Current:Home > reviewsThe story of a devastating wildfire that reads 'like a thriller' wins U.K. book prize -WealthSync Hub
The story of a devastating wildfire that reads 'like a thriller' wins U.K. book prize
Benjamin Ashford View
Date:2025-04-10 21:28:49
LONDON — A book about a fire that ravaged a Canadian city and has been called a portent of climate chaos won Britain's leading nonfiction book prize on Thursday.
John Vaillant's Fire Weather: A True Story from a Hotter World was awarded the 50,000 pound ($62,000) Baillie Gifford Prize at a ceremony in London.

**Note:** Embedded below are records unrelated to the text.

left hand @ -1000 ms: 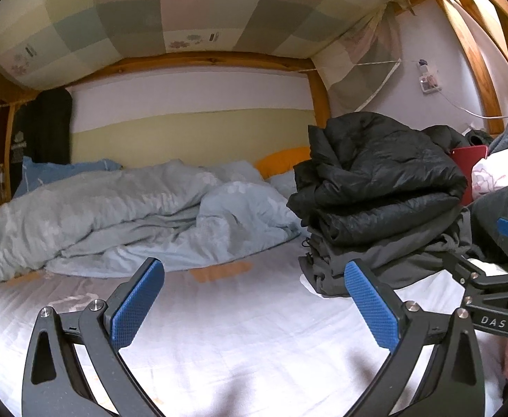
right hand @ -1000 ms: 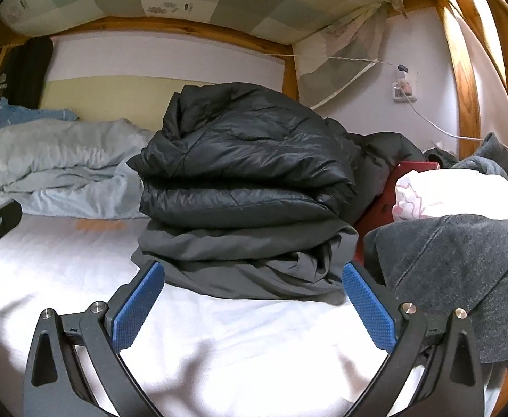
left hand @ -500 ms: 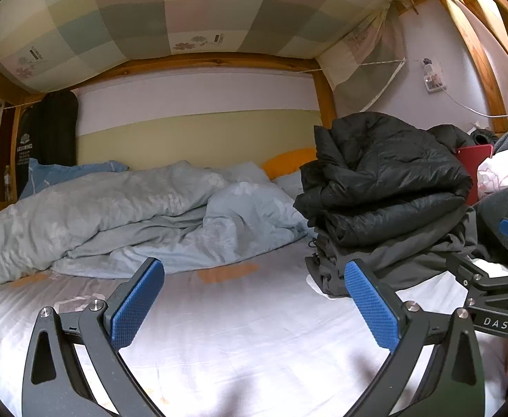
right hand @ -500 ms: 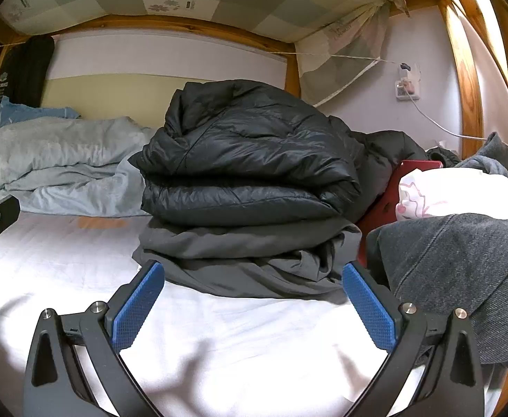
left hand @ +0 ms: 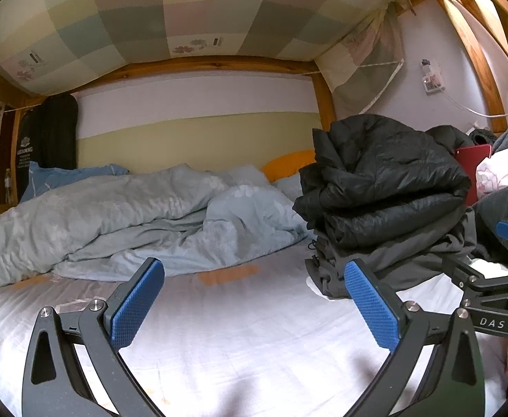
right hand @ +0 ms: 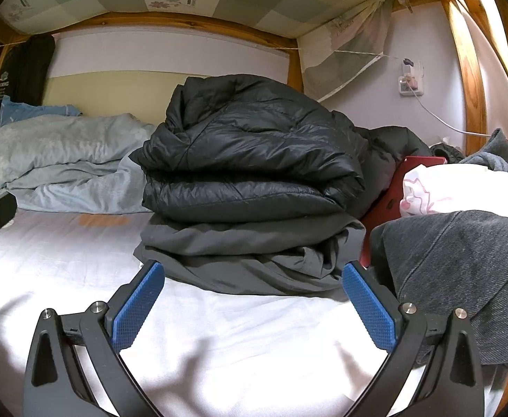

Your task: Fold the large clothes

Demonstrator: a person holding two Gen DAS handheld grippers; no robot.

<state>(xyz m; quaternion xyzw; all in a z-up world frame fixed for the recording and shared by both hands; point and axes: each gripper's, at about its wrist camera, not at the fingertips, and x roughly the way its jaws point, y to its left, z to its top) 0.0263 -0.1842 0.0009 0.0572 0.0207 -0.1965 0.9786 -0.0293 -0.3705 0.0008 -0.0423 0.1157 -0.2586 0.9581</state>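
We are holding the left gripper (left hand: 254, 307) above the white sheet (left hand: 240, 326), jaws spread wide and gripping nothing. We are holding the right gripper (right hand: 252, 307) likewise spread and empty, facing the folded black puffer jacket (right hand: 254, 160), which is lying on a folded grey garment (right hand: 250, 253). A dark grey garment (right hand: 462, 271) is lying just right of that stack.

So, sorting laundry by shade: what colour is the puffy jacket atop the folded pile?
Black, slightly shiny puffy jacket; right wrist view shows it best.
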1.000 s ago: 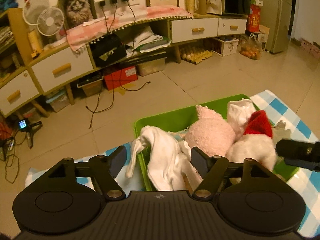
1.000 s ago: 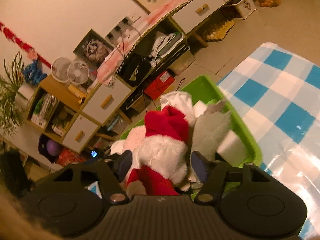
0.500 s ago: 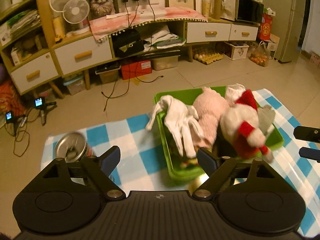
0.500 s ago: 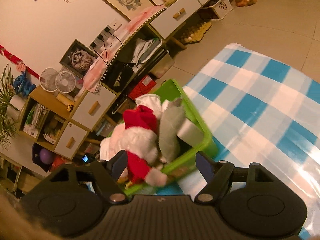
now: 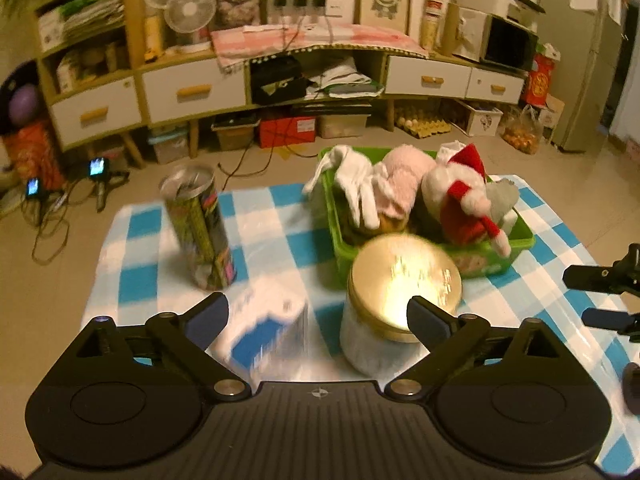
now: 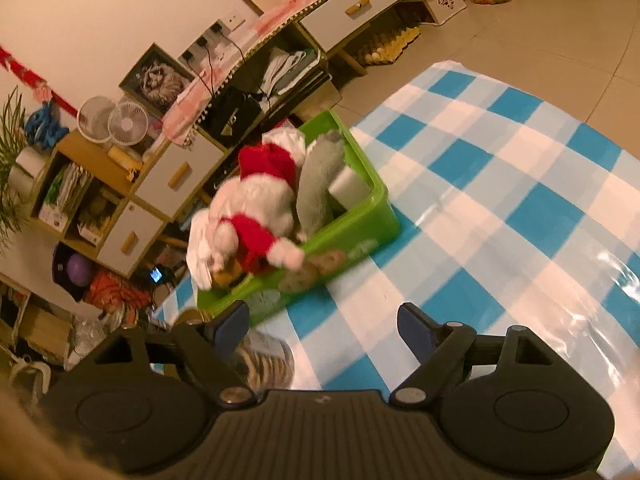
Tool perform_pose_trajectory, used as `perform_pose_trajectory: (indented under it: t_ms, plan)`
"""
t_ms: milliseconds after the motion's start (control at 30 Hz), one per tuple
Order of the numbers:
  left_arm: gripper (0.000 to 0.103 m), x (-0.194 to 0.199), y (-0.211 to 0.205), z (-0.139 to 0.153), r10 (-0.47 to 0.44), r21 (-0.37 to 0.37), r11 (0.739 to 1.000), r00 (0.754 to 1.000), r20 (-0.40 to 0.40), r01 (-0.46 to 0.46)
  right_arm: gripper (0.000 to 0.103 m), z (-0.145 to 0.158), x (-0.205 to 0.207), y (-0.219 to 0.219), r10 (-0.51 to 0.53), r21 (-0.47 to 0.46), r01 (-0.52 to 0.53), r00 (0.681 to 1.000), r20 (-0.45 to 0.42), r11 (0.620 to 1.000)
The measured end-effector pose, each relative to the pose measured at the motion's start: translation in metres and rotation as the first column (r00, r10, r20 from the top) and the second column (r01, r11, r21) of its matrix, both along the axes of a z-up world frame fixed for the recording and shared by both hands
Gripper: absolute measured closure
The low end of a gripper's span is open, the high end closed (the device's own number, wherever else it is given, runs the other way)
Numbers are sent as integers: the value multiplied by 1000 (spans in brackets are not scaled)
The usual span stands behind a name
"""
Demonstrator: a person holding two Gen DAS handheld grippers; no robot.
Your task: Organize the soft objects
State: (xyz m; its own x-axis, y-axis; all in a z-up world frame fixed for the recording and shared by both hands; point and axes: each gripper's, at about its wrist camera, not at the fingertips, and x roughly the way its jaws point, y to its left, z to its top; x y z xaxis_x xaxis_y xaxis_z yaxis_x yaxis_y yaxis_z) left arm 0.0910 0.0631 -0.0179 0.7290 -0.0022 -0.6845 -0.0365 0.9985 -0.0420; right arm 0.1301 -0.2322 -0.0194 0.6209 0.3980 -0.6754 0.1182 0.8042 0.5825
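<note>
I see the green bin (image 5: 516, 254) sitting on the far half of the checked tabletop (image 5: 276, 236), packed with soft things: a white glove (image 5: 354, 190) draped over its left rim, a pink plush (image 5: 402, 178) beside it, a red-and-white Santa toy (image 5: 460, 196) leaning over the near wall, and a grey plush (image 5: 504, 200) at the right end. From my right wrist view the Santa toy (image 6: 256, 208) has one arm hanging over the bin's (image 6: 360, 220) front edge.

Just in front of the bin stands a jar with a gold lid (image 5: 404, 276), touching or nearly touching the bin wall; I cannot tell which. To its left lies a blue-and-white box (image 5: 268, 332), blurred, and farther left a tall printed can (image 5: 200, 228) stands tilted.

My left hand-held gripper (image 5: 318, 318) is spread wide with nothing between its fingers. My right hand-held gripper (image 6: 322, 330) is also wide open and empty, above bare checked cloth (image 6: 500, 208).
</note>
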Motion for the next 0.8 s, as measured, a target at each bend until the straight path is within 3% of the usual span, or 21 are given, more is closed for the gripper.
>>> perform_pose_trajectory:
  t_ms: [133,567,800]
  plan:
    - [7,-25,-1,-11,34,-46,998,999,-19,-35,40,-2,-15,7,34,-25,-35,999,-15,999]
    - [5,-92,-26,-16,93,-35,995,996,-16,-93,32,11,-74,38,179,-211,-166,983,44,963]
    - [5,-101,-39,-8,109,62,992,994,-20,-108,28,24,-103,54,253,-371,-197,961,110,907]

The chairperson of the judging panel, Frederick Studemann, said the book tells "a terrifying story," reading "almost like a thriller" with a "deep science backdrop."
He called Fire Weather, which was also a U.S. National Book Award finalist, "an extraordinary and elegantly rendered account of a terrifying climate disaster that engulfed a community and industry, underscoring our toxic relationship with fossil fuels."
Vaillant, based in British Columbia, recounts how a huge wildfire engulfed the oil city of Fort McMurray in 2016. The blaze, which burned for months, drove 90,000 people from their homes, destroyed 2,400 buildings and disrupted work at Alberta's lucrative polluting oil sands.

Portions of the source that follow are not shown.